Le roi Albert II entame un nouveau tour de consultations politiques. Les présidents des sept partis qui participaient aux négociations seront reçus au palais. Les libéraux, flamands et francophones, n’ont toujours pas été invités.

Le président de la N-VA, Bart De Wever, était le premier à être reçu par le roi afin de partager sa vision sur cette situation d’impasse et sur l’avenir politique. Arrivé vers 11h30, il aura été reçu en audience durant une demi-heure environ. 

Vers 14h30, ce fût au tour du président du PS, Elio Di Rupo, d'être reçu par le roi. Le chef des socialistes francophones aura également passé une demi-heure auprès du roi.

Les présidents du CD&V, Wouter Beke, du SP.A, Caroline Gennez, et du cdH, Joëlle Milquet ont ensuite également été reçus en audience. Jean-Michel Javaux (Ecolo) et Wouter Van Besien (Groen !) iront demain au palais.

Malgré certaines spéculations, et la volonté du MR d’être impliqué dans les négociations, les libéraux n’ont pour l’instant toujours pas été invités par le roi.

Hier, le Premier ministre sortant Yves Leterme s’était rendu chez le roi qui lui a demandé que le gouvernement en affaires courantes, en collaboration étroite avec le Parlement, fasse le maximum pour préserver le bien-être économique et social des citoyens dans cette très longue période d'affaires courantes.

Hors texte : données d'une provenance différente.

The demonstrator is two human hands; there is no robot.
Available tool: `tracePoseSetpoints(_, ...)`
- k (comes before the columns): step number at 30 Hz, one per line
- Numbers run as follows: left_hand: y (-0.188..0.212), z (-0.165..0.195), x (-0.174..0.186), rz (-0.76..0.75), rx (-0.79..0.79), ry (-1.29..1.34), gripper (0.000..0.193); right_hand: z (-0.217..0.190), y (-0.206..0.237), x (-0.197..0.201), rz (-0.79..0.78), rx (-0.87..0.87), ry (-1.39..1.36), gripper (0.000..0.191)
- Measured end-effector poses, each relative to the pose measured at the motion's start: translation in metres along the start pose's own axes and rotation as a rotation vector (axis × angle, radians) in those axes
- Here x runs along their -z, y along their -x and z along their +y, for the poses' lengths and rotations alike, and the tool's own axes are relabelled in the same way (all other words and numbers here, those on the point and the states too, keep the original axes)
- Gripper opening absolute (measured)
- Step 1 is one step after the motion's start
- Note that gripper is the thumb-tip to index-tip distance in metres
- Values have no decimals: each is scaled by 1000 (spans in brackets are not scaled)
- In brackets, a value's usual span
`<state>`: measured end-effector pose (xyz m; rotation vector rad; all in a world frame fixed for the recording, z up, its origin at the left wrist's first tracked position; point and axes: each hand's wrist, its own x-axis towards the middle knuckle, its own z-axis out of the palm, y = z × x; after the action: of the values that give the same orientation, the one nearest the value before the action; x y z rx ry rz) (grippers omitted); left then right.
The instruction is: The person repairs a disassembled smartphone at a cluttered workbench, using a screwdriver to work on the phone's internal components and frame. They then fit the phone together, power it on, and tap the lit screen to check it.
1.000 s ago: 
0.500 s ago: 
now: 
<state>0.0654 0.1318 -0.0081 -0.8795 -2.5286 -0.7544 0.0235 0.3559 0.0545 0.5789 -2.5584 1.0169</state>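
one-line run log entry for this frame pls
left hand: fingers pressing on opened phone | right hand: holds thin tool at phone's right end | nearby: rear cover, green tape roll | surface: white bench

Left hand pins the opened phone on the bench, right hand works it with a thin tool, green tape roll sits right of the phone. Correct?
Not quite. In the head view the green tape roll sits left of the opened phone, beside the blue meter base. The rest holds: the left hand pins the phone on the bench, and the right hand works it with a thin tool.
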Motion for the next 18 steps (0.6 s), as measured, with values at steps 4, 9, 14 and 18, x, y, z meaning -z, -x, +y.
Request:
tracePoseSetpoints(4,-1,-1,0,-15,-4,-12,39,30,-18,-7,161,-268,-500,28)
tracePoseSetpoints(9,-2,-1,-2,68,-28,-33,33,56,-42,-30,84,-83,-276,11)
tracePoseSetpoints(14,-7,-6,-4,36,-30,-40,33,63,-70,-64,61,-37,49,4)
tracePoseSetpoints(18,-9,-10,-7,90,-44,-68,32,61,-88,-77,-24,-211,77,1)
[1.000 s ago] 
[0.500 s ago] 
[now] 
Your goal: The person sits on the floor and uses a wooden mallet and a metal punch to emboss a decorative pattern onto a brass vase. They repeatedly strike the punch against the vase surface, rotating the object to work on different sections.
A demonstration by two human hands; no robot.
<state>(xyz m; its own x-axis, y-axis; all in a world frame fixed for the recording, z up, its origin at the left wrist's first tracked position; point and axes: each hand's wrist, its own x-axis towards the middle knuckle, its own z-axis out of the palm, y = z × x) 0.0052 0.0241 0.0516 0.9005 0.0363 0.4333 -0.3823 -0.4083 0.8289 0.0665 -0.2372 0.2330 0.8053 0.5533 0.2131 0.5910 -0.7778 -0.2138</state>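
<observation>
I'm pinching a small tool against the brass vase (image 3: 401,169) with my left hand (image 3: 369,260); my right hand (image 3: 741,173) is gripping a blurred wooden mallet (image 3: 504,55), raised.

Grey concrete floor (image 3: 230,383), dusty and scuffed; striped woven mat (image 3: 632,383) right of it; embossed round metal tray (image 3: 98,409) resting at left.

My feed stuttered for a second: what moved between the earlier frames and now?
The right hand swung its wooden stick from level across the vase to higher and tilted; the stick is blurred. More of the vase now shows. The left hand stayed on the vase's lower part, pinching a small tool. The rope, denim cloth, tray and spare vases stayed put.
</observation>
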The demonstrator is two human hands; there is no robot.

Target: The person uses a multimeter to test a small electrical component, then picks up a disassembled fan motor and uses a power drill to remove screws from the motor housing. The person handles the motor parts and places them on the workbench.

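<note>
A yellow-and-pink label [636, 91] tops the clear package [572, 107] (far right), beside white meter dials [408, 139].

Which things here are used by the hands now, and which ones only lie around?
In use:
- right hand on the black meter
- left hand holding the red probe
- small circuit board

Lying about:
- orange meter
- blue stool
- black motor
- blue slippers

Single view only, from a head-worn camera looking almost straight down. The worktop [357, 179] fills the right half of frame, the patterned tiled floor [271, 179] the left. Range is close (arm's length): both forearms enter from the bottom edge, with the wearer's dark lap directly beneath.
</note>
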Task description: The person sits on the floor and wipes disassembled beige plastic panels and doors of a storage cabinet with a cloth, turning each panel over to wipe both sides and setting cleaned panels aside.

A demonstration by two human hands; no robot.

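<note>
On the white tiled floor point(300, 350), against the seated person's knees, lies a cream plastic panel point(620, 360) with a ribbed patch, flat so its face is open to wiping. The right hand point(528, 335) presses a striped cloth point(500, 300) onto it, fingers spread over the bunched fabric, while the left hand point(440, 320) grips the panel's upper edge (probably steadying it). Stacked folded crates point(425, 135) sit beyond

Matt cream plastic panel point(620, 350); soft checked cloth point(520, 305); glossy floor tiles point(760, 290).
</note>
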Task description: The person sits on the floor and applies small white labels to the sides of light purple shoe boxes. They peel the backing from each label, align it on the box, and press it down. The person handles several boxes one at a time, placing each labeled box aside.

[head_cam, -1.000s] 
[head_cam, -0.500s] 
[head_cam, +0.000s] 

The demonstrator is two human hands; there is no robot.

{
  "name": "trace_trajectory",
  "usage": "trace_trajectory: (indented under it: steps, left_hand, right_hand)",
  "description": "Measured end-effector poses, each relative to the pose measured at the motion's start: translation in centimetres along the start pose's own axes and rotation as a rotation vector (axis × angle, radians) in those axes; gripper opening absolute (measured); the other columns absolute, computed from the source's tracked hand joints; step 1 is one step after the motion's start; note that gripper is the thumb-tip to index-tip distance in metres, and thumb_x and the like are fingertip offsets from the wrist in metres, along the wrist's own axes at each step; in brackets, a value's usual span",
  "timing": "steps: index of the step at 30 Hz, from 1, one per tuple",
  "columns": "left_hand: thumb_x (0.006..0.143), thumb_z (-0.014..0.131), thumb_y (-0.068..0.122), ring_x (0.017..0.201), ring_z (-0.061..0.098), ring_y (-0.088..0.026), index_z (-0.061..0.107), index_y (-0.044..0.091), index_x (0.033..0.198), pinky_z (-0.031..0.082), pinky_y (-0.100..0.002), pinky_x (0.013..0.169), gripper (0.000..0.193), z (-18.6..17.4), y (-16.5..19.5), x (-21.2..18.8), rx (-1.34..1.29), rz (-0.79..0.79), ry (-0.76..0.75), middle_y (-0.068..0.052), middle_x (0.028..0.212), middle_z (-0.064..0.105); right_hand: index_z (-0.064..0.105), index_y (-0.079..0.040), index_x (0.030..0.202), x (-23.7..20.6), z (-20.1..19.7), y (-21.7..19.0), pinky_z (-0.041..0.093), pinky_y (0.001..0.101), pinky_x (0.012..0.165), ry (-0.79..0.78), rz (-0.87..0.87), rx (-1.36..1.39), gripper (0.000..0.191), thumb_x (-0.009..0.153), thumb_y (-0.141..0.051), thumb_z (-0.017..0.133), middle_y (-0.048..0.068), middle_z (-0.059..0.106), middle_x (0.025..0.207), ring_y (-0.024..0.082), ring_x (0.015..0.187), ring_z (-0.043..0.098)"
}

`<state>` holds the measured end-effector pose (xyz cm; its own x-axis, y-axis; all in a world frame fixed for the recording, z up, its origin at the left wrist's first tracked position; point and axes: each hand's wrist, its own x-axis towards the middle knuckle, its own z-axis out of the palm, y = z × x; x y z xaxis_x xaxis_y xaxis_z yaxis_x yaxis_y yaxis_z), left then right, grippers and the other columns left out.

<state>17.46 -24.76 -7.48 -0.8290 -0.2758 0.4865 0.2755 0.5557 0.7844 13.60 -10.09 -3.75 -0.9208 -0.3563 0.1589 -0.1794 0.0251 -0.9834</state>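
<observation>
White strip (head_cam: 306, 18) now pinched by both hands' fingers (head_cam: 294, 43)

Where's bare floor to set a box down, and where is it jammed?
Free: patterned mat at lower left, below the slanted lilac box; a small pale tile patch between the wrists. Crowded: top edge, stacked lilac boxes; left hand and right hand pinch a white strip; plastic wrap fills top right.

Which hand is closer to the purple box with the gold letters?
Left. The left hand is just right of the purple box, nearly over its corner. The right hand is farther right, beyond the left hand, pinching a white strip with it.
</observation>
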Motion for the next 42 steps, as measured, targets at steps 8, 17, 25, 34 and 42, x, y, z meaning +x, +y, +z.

Des lignes de communication toujours ouvertes

Hier, le roi a reçu en fin d'après-midi les médiateurs André Flahaut (PS) et Danny Pieters (N-VA). Les présidents de la Chambre et du Sénat ont remis leur rapport final au roi qui les a déchargés de leur fonction.

Durant un mois, les deux hommes ont discrètement mené des discussions avec chaque parti séparément sans pour autant aboutir à un résultat. Les deux médiateurs sont toutefois convaincus qu’ils ont réussi à maintenir ouvertes les lignes de communications entre tous les partis.

Selon Pieters et Flahaut, le plus grand problème reste le désaccord concernant la réforme de la loi de financement. Pour eux, le vrai problème n’est pas le fait qu’il existe différentes visions à ce sujet mais bien le fait que le dossier n’avait pas été suffisamment préparé.